- Exercise instructions
Transcribe the listing below exactly, leaving nothing out.

· · ·

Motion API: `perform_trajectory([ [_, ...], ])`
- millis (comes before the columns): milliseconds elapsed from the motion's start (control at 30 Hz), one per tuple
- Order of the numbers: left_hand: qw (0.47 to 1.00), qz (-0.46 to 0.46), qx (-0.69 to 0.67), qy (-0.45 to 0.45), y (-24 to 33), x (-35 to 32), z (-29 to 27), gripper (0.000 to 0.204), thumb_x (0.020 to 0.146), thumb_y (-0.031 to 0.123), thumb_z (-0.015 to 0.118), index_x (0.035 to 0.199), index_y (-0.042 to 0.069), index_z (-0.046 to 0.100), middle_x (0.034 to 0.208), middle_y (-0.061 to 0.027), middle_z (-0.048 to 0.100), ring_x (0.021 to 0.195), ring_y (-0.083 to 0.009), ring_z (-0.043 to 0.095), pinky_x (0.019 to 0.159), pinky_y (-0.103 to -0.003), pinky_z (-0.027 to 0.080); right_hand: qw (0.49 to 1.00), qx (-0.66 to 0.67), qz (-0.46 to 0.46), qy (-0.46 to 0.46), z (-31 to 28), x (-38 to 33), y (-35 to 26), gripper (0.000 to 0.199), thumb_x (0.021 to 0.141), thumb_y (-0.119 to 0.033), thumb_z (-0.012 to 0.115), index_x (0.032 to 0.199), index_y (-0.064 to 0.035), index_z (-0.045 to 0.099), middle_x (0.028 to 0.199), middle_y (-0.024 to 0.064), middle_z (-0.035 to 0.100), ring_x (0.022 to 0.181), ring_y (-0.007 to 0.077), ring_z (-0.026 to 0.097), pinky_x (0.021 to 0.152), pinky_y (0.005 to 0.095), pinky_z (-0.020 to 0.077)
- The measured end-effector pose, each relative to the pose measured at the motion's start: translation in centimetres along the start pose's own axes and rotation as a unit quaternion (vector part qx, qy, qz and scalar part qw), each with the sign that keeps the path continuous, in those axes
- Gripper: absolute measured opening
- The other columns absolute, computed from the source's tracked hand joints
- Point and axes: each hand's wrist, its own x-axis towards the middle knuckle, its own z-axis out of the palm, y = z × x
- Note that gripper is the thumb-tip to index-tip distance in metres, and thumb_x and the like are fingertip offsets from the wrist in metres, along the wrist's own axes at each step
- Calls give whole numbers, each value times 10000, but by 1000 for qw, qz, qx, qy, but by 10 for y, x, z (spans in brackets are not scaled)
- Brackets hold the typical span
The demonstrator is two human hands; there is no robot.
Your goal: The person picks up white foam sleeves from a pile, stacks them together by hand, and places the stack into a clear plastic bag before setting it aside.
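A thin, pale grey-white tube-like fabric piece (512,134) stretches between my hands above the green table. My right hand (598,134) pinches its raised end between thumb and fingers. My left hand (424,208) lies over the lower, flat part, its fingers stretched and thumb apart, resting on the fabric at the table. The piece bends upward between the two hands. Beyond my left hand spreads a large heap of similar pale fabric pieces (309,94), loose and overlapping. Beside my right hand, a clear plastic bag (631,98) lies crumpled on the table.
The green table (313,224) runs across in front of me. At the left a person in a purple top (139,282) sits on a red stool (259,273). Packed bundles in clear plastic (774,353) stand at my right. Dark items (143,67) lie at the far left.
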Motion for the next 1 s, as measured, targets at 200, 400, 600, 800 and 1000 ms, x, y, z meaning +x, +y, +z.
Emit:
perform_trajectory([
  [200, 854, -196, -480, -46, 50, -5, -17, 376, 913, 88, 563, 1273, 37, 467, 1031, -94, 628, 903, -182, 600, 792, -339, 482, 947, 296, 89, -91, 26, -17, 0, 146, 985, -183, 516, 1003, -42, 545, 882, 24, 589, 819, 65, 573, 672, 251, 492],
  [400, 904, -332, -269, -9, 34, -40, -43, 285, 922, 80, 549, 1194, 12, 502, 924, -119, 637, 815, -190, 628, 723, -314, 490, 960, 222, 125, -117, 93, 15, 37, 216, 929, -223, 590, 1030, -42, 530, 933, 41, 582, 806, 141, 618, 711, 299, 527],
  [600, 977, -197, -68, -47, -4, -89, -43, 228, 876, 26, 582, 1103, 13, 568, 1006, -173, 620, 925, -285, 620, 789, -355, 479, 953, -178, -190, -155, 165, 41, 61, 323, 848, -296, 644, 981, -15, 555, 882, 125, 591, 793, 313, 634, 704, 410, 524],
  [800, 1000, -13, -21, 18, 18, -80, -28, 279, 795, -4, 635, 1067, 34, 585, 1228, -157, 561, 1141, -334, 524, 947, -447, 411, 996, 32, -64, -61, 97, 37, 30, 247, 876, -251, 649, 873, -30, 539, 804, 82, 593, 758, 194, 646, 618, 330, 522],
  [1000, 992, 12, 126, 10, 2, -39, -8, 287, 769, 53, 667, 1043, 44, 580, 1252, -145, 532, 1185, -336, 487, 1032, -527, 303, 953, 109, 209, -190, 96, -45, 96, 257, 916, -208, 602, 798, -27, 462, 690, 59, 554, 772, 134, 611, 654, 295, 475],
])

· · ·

- Output for this exercise
Motion API: `perform_trajectory([ [_, ...], ])`
- millis (comes before the columns): milliseconds elapsed from the motion's start (control at 30 Hz), one per tuple
- Order of the numbers: left_hand: qw (0.47 to 1.00), qz (-0.46 to 0.46), qx (-0.69 to 0.67), qy (-0.45 to 0.45), y (-24 to 33), x (-35 to 32), z (-29 to 27), gripper (0.000 to 0.204), thumb_x (0.020 to 0.146), thumb_y (-0.031 to 0.123), thumb_z (-0.015 to 0.118), index_x (0.035 to 0.199), index_y (-0.042 to 0.069), index_z (-0.046 to 0.100), middle_x (0.034 to 0.208), middle_y (-0.061 to 0.027), middle_z (-0.048 to 0.100), ring_x (0.021 to 0.195), ring_y (-0.083 to 0.009), ring_z (-0.043 to 0.095), pinky_x (0.019 to 0.159), pinky_y (-0.103 to -0.003), pinky_z (-0.027 to 0.080); right_hand: qw (0.49 to 1.00), qx (-0.66 to 0.67), qz (-0.46 to 0.46), qy (-0.46 to 0.46), z (-31 to 28), x (-38 to 33), y (-35 to 26), gripper (0.000 to 0.199), thumb_x (0.021 to 0.141), thumb_y (-0.119 to 0.033), thumb_z (-0.012 to 0.115), index_x (0.032 to 0.199), index_y (-0.064 to 0.035), index_z (-0.045 to 0.099), middle_x (0.028 to 0.199), middle_y (-0.024 to 0.064), middle_z (-0.035 to 0.100), ring_x (0.022 to 0.181), ring_y (-0.007 to 0.077), ring_z (-0.026 to 0.097), pinky_x (0.021 to 0.152), pinky_y (0.005 to 0.095), pinky_z (-0.020 to 0.077)
- The measured end-effector pose, each relative to the pose measured at the motion's start: translation in centimetres along the start pose's own axes and rotation as a unit quaternion (vector part qx, qy, qz and scalar part qw), each with the sign that keeps the path continuous, in those axes
- Gripper: absolute measured opening
- The other columns absolute, computed from the source's tracked hand joints
- Point and axes: each hand's wrist, its own x-axis towards the middle knuckle, its own z-axis out of the palm, y = z × x
- Note that gripper is the thumb-tip to index-tip distance in metres, and thumb_x and the like are fingertip offsets from the wrist in metres, along the wrist's own axes at each step
- Calls give whole numbers, each value times 10000, but by 1000 for qw, qz, qx, qy, but by 10 for y, x, z (spans in brackets are not scaled)
- Brackets hold the typical span
The demonstrator is two human hands; there is no robot.
Your goal: The person picks up white foam sleeves from a pile, stacks them together by hand, and places the stack into a clear plastic bag before setting it aside.
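A thin, pale grey-white tube-like fabric piece (512,134) stretches between my hands above the green table. My right hand (598,134) pinches its raised end between thumb and fingers. My left hand (424,208) lies over the lower, flat part, its fingers stretched and thumb apart, resting on the fabric at the table. The piece bends upward between the two hands. Beyond my left hand spreads a large heap of similar pale fabric pieces (309,94), loose and overlapping. Beside my right hand, a clear plastic bag (631,98) lies crumpled on the table.
The green table (313,224) runs across in front of me. At the left a person in a purple top (139,282) sits on a red stool (259,273). Packed bundles in clear plastic (774,353) stand at my right. Dark items (143,67) lie at the far left.
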Motion for the next 1 s, as measured, targets at 200, 400, 600, 800 and 1000 ms, x, y, z meaning +x, +y, +z.
Emit:
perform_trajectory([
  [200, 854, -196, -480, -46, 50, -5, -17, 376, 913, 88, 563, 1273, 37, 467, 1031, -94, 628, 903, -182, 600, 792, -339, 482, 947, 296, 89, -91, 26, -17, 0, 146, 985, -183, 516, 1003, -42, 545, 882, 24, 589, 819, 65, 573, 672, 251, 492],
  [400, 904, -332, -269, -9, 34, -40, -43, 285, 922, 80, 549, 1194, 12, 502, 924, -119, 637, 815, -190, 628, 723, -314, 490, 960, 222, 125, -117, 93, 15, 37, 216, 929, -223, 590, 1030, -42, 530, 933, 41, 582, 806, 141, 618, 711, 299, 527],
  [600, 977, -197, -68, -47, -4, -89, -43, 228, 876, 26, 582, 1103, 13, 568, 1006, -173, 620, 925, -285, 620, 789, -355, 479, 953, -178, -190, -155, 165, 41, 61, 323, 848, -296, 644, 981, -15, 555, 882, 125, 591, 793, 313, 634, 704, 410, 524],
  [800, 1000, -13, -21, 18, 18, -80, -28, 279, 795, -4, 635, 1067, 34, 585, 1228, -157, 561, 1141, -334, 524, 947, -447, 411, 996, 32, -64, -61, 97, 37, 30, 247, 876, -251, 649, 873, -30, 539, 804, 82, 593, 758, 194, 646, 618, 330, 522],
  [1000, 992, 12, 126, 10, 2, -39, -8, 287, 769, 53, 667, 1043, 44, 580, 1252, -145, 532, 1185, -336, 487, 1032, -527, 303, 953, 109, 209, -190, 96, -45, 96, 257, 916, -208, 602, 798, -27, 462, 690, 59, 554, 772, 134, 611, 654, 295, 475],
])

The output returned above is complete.